The Angry General is a 1964 Australian television play written by Australian author Allan Trevor.

==Premise==
The play is set in London in the present day. Former wartime minister, Lord Athol Medway, publishes his memoirs attacking the leadership of Major-General Forbes Barrington-Hunt in the war during a disastrous commando raid. Barrington-Hunt sets out to clear his name.

==Cast==
- Raymond Westwell as Major-General Forbes Barrington-Hunt
- Edward Howell as Lord Athol Medway
- Williams Lloyd as Sir Geoffrey Bryson
- Norman Kaye as Major Derek Barrington-Hunt
- Joan Letch as Jane Barrington-Hunt
- Dorothy Bradley as Elizabeth Barrington-Hunt
- Joan MacArthur as Miriam Barrington-Hunt
- Campbell Copelin as Gen George Chaesling
- Douglas Kelly as Dobson
- Kenrick Hudson as Dickie
- Raymond O'Reilly as Hodge
- Neville Thurgood as Benbow
- Christine Calcutt as sister

==Production==
It was one of 20 TV plays produced by the ABC in 1964 (and one of only three Australian scripts). It was the first one that year to originate in Melbourne.

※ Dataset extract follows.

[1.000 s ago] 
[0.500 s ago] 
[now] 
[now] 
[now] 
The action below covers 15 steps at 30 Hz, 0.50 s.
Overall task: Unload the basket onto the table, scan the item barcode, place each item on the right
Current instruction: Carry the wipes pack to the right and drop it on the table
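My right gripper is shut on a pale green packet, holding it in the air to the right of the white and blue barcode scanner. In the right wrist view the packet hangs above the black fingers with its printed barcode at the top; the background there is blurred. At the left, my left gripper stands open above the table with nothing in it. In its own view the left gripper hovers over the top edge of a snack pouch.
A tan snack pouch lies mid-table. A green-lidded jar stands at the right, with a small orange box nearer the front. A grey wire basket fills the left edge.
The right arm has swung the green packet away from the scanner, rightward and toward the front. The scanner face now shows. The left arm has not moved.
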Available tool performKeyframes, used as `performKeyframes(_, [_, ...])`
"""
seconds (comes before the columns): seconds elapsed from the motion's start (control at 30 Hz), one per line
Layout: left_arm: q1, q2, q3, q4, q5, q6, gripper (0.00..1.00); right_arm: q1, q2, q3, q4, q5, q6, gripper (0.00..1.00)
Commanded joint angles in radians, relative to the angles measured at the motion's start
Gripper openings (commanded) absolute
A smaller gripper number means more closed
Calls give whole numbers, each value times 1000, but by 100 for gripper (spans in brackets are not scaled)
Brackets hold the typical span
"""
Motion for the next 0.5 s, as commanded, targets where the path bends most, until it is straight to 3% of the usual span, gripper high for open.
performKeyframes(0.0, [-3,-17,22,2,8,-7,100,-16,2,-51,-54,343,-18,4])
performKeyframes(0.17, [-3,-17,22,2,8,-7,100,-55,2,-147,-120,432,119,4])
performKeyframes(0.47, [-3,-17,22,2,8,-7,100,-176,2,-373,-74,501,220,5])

It was a play by Australian actor and author Allan Trevor and was produced in Melbourne. Trevor called the play "a study in motives — the motives that make people accept what is not right to achieve their own ends." He said the plot was "based very loosely on the case history of one of the numerous generals 'bowlerhatted' for no apparent reason during World War II." Trevor added that "It has as a leading character a 62 year old man still vital enough to dominate a television play. Dramatic events do not all happen to the young, clean cut chaps with wavy hair who turn up so often."

It was the Australian TV debut of Raymond Westwell. He had only acted once before in Australia, in a stage production of Ross, but worked as a director of theatre, notably Camelot. He said he accepted the role "because he was getting a bit rusty as far as acting was concerned. This will help keep me fresh and flexible." His wife Joan MacArthur had a role playing the wife of Westwell's character.

==Reception==
The TV critic for The Sydney Morning Herald thought that despite "a liberal sprinkling of cliches and a pattern of stilted patches in its dialogue" the play "maintained a high degree of tension... Two major merits distinguished it. One was the originality of its theme, and the other a consistently capable standard of acting."